* Work instruction
If a line in the entries below includes the string "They", copy it out.

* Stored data
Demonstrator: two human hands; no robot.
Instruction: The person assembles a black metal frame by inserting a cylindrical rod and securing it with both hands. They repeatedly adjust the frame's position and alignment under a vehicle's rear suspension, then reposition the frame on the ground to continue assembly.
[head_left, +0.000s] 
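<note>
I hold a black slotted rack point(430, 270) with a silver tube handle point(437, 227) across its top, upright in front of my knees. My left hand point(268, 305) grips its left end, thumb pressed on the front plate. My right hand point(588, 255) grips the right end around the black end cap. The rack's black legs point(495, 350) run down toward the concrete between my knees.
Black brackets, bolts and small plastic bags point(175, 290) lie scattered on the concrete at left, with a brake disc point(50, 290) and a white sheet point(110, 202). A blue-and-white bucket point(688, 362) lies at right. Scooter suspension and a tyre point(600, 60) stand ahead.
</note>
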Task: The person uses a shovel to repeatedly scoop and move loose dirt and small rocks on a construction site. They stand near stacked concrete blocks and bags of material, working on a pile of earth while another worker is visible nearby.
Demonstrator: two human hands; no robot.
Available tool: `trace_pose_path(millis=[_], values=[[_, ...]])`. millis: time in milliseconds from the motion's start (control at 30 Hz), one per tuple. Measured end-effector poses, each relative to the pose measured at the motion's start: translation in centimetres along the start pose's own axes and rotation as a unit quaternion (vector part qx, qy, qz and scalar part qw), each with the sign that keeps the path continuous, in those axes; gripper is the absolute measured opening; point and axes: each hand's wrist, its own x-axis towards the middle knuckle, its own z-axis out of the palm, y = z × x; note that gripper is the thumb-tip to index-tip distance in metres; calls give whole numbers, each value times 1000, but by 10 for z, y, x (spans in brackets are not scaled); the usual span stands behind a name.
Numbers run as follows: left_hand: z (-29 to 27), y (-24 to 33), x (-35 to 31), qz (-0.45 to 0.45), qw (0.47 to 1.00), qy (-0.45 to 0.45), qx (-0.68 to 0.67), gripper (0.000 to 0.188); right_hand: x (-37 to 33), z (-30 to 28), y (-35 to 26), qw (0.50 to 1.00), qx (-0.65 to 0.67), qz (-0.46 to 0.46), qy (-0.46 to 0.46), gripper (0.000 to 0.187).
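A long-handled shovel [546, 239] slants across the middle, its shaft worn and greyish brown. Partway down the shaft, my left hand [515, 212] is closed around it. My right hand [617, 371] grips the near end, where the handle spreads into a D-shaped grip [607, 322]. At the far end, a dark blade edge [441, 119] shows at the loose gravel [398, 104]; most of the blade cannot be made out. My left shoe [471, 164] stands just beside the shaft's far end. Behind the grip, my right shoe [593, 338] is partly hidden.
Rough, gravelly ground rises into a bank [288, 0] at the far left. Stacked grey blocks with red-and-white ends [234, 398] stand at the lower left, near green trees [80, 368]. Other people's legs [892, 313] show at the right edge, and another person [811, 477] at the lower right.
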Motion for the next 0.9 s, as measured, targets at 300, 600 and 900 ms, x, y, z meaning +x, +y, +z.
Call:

* Task result
Instruction: The person assembles a black metal frame by inserting a cylindrical rod and securing it with both hands. They repeatedly adjust the frame's position and alignment under a vehicle's rear suspension, then reposition the frame on the ground to continue assembly.
Task: The person uses a shovel to repeatedly scoop and move loose dirt and small rocks on a construction site. They stand near stacked concrete blocks and bags of material, working on a pile of earth while another worker is visible nearby.

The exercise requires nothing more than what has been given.